Saturday, August 11, 2012

Delimited continuations do dynamic-wind

Oleg's argument against call/cc links to one of his lesser known posts, Delimited continuations do dynamic-wind. In it he first shows how to implement yielding generators in terms of delimited control, and then shows how such generators lead to a natural definition of dynamic-wind, in userland, whereas with undelimited continuations, dynamic-wind has to be primitive.

(This is not entirely true. Kernel can implement dynamic-wind in userland, too, by means of its guarded undelimited continuations. And in Scheme 48, dynamic-wind is also implemented in userland with undelimited continuations, albeit in terms of a slightly lower level API than call/cc. Same is true for other Schemes, such as MIT Scheme. And probably the earliest definition of dynamic-wind, in Embedding Continuations in Procedural Objects is also in userland, so I'm a bit confused actually, as to why Oleg considers dynamic-wind primitive...)

Back to Oleg's generators in terms of delimited control. While one may argue against first-class continuations, whether delimited or not, I think having them in the language is great for quickly prototyping different ideas, such as generators. This has always been a forte of Lisp, and so high-powered control flow operations seem a good fit for the language, even if their runtime cost may be slightly higher than a more specialized, native implementation of some specific control feature, such as generators.

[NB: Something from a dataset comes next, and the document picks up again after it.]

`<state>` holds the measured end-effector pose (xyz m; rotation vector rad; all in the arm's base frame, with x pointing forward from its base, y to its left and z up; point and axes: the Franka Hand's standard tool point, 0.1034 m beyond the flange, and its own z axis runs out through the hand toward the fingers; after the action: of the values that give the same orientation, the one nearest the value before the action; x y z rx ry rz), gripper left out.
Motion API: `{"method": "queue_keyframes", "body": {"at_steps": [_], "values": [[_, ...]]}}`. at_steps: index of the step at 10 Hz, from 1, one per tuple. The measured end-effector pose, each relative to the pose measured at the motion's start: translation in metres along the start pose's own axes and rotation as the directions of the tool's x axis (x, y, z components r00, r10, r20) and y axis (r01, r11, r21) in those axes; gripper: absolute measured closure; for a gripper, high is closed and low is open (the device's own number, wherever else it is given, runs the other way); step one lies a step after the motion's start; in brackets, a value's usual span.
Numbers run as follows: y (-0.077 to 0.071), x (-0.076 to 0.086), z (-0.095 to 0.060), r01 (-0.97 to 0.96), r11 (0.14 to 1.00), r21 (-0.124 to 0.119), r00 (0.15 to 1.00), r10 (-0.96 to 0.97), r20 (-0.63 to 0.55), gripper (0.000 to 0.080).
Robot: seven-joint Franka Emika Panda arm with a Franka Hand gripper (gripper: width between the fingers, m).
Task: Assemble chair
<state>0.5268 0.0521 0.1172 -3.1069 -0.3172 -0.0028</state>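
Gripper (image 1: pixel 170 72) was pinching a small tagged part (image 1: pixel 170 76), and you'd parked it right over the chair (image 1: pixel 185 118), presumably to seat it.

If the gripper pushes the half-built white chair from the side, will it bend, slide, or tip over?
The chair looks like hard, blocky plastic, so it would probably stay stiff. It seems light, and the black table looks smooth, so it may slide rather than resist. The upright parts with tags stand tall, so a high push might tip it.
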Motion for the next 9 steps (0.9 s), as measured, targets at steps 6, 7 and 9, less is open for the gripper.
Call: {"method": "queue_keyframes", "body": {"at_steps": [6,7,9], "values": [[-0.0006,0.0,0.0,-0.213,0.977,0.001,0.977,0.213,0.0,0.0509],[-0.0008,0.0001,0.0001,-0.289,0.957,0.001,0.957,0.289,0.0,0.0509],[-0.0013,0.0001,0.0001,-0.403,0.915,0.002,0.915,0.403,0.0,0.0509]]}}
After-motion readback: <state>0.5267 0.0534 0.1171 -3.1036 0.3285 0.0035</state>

The basic ideas of generators are: you have a block of code, the generator, which may either normally return a value by means of reaching the end of the block, or it may intermittently yield a value. To call a generator, we need a boundary around it, so we wrap it in a prompt with reset. Yielding suspends the generator, capturing its delimited continuation up to the prompt, and delivers the value and this continuation to the caller, outside the boundary. Value and continuation are wrapped up in a special record type, so the caller can distinguish yields from an ordinary return, which doesn't wrap the value in any way (and neither provides a continuation for resuming, obviously). (This could probably be handled more elegantly with Racket's abort handlers.)

In this Gist, I've commented Oleg's implementation of generators and dynamic-wind.

I think it's a great example of how simple it is to add specific control flow features to a language with general (delimited) continuations.

Oh, and in typical Oleg style, the article then goes on about how you can implement call/cc in terms of generators, which makes his dynamic-wind compatible with existing Scheme examples using call/cc.

3 comments:

dmbarbour said...

I found a gif to represent continuations:

http://i.imgur.com/7caDw.gif

patrickdlogan said...

(I'm borrowing this thread to comment on a tweet. Twitter does not allow non-members to respond directly. Pardon the intrusion.)

On twitter Manuel asks whether TCO is needed in cases where the system provides incremental stack growth or where some kind of co-routine is an alternative.

I say the tail recursive programming style is more fundamental for many problems than co-routines. And that TCO is a more fundamental implementation technique than incremental stacks.

Finally, consider an infinite loop, e.g. a top-level event loop. This can be expressed most generally using recursion. Yet this cannot run forever using an incremental stack.

I now return you to delimited continuations. Puns intended.

Arcane Sentiment said...

I'm a bit confused actually, as to why Oleg considers dynamic-wind primitive...

I think it's because the implementation of dynamic-wind in terms of call/cc isn't compatible with the original call/cc — you can implement your own dynamic-wind, but it only works with you own modified call/cc; calls to the old one ignore wind thunks. An unreliable dynamic-wind is not very useful, so it effectively has to be primitive.